- Born: 4 June 1973 (age 53) Mukumu, Kenya
- Citizenship: Kenya
- Education: Egerton University Bachelor of Computer Science
- Occupation: Head of Secretariat
- Years active: 2019
- Known for: New Media, Digital content creator, Punditry, Admin & Ops
- Title: CEO - Nairobi City Stars, HOD - Admin, CHAN 2024/AFCON 2027 Local Organizing Committee (LOC) Assistant Tournament Director - Chapa Dimba

= Patrick Korir =

Kenyan Football Administrator

Patrick Korir is the current chief executive officer of Kenyan Premier League side Nairobi City Stars, and immediate former interim chief executive officer at the Football Kenya Federation.

==Career==
Korir holds a Bachelor of Computer Science degree from the Egerton University but traded IT to become a new media journalist from 2009, and Kenya football pundit and analyst from the year 2012. In 2019 he moved to management after being appointed the CEO of Kenyan topflight side Nairobi City Stars.
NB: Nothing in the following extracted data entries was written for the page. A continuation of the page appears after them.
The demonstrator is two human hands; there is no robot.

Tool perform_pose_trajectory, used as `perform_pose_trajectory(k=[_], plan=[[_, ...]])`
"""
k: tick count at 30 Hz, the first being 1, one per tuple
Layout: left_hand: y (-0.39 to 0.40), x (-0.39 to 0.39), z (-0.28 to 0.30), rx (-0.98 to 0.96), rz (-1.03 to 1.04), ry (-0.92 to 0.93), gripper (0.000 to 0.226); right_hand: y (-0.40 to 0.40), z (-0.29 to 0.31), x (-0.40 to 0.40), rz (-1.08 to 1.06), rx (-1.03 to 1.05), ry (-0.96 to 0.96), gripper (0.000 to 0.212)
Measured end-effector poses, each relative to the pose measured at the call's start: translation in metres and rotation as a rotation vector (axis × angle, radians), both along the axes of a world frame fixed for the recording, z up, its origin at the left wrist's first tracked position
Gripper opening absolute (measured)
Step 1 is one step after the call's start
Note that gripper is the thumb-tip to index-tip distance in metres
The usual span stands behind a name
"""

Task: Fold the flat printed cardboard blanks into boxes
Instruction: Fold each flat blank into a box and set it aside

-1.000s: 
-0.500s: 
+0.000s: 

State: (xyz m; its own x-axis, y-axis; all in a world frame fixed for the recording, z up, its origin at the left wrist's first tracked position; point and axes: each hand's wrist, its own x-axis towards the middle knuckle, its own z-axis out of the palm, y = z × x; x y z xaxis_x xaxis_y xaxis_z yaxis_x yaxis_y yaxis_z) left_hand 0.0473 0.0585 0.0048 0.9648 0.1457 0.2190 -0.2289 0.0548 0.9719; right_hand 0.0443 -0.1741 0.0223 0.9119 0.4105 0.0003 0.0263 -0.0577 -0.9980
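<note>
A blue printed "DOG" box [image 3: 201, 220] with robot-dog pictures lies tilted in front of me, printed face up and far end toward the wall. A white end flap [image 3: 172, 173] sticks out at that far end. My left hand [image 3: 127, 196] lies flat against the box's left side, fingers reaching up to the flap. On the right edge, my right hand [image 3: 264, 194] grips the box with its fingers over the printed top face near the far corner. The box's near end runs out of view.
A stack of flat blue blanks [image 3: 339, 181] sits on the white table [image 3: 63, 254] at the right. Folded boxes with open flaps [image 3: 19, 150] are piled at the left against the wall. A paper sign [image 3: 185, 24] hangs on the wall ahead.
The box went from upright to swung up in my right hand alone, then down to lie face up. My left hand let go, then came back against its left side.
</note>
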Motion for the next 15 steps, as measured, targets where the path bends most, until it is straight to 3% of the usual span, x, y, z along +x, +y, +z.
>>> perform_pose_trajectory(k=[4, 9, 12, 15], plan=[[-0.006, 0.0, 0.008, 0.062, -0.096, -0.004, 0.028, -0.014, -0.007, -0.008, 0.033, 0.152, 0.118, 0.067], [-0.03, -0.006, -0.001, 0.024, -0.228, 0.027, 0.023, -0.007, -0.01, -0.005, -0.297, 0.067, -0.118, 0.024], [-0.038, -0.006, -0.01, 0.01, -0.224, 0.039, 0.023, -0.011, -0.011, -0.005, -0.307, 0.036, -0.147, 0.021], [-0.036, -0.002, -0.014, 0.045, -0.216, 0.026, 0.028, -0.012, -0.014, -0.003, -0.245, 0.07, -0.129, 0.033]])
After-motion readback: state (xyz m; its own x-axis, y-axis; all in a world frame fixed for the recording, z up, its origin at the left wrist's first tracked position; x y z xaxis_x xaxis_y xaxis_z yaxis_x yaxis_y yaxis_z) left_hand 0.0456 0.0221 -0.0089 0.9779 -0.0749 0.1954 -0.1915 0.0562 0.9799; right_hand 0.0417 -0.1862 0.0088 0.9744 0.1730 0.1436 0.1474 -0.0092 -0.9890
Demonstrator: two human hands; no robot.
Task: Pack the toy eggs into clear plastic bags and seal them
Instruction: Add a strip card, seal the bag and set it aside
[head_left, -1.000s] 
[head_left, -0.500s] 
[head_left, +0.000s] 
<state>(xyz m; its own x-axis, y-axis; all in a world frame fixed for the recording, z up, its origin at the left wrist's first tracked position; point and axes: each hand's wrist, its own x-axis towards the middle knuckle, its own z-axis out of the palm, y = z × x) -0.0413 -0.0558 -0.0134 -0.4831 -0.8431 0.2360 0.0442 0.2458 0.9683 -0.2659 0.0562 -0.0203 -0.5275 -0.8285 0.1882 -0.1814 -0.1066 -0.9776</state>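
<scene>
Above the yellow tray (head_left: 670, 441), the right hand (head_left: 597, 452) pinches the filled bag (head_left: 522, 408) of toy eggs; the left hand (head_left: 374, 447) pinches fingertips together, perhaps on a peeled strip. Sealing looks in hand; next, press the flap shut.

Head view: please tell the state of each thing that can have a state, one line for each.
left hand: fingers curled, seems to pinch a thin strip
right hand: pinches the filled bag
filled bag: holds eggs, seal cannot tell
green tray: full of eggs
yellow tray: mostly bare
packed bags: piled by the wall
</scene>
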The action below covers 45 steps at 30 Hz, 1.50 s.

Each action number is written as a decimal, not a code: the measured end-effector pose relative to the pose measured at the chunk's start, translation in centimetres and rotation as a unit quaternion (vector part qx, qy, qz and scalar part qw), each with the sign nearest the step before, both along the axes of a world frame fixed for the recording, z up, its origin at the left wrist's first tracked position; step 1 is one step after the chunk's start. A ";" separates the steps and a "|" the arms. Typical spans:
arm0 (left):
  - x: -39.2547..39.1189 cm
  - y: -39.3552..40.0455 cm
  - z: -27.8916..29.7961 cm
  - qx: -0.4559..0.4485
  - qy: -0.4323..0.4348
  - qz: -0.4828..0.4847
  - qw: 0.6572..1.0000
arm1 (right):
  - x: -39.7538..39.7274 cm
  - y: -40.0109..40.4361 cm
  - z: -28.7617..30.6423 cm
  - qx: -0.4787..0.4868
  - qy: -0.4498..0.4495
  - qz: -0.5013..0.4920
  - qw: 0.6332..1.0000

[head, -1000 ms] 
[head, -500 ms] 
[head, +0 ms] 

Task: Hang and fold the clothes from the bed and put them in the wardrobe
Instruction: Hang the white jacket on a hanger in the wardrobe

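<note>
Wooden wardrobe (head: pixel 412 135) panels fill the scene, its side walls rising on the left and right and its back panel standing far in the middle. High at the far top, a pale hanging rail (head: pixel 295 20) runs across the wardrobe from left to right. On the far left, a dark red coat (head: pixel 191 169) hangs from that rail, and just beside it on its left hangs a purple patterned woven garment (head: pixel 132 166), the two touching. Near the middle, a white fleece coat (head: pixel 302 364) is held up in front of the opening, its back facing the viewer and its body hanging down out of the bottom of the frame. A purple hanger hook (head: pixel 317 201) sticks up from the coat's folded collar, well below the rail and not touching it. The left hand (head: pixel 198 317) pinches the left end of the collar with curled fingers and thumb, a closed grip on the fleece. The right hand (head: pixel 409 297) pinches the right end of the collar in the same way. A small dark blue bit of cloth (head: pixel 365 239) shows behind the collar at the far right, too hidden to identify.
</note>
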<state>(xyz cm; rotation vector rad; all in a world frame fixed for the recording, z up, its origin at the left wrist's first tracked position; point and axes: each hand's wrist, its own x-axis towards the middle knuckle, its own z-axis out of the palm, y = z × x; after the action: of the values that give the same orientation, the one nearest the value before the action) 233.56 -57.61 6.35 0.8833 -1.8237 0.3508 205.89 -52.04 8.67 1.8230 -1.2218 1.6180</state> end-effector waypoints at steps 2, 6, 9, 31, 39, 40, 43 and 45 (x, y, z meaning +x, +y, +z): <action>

Korir also serves as the assistant tournament director for nationwide tournament Chapa Dimba owned and managed by Kenyan Telco Safaricom.

In October 2024 he was hired as the General Secretary/CEO of Football Kenya Federation, albeit on an interim basis, to replace Barry Otieno who tendered his resignation. In December 2024, he was named the deputy CEO of Kenya's multi agency team secretariat named to oversee preparations for 2024 Africa Nations Championship (CHAN), and 2027 African Cup of Nations (AFCON).

In February 2025 he resigned as FKF interim CEO to concentrate on City Stars club duties and his role in the CHAN 2024/AFCON 2027 Local Organizing Committee (LOC) where he serves the secretariat as the HOD-Admin.

==Match manipulation fight==
Lately, he came out strongly to expose and fight match manipulation in Kenyan football, and making a case for the Kenyan government to enact laws to pin down those behind the vice.